--- DATA EXTRACT ---
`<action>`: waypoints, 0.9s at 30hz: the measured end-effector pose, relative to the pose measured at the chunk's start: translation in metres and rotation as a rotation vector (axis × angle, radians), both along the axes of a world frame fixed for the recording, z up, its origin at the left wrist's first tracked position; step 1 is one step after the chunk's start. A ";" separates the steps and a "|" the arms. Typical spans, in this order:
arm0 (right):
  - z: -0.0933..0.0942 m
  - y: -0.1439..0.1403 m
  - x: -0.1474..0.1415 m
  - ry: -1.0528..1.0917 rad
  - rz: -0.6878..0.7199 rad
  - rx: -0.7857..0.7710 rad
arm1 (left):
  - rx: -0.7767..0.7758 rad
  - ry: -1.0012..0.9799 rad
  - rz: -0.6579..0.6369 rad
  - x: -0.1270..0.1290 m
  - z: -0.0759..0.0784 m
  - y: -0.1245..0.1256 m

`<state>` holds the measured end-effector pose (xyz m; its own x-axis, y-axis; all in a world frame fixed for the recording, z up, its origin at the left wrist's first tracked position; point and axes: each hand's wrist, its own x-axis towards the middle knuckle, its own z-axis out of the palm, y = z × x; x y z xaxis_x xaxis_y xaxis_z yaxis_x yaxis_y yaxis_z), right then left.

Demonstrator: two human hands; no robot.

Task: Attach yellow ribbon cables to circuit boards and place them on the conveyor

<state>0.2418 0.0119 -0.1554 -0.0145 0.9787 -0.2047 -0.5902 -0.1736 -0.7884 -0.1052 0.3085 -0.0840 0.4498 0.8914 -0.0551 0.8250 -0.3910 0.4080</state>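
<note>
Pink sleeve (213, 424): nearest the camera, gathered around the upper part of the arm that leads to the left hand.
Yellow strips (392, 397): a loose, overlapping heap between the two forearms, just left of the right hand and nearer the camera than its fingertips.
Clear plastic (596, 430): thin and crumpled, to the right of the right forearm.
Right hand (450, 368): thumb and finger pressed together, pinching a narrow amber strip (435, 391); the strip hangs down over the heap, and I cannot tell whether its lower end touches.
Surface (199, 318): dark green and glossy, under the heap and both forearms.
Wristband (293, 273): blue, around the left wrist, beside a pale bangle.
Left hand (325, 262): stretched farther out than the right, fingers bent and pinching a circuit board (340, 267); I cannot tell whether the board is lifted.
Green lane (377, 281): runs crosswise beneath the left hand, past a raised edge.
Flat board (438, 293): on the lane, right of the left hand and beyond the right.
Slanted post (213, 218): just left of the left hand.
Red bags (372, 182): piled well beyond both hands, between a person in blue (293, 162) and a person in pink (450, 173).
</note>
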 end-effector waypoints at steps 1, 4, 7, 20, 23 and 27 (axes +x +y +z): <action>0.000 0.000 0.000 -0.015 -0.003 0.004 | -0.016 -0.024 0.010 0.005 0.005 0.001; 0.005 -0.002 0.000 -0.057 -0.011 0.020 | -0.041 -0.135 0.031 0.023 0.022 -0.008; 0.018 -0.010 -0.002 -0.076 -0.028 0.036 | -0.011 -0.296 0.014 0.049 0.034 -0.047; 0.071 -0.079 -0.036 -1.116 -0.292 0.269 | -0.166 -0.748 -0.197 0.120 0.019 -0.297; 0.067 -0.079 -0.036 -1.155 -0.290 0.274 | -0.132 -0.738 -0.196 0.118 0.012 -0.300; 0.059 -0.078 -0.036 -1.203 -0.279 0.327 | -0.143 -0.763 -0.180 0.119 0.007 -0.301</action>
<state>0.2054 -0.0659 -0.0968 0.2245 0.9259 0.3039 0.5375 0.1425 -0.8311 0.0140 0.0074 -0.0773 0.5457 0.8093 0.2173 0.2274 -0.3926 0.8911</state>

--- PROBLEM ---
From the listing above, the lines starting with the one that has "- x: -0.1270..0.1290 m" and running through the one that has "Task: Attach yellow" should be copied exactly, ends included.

--- PROBLEM SOLUTION ---
  - x: -0.1270..0.1290 m
  - z: -0.0759..0.0784 m
  - y: -0.1245..0.1256 m

`<state>` holds the measured end-effector pose (xyz m; its own x-axis, y-axis; all in a world frame fixed for the recording, z up, its origin at the left wrist's first tracked position; point and axes: each hand's wrist, its own x-axis towards the middle knuckle, its own z-axis out of the palm, y = z × x; x y z xaxis_x xaxis_y xaxis_z yaxis_x yaxis_y yaxis_z), right then left.

Demonstrator: two human hands; no robot.

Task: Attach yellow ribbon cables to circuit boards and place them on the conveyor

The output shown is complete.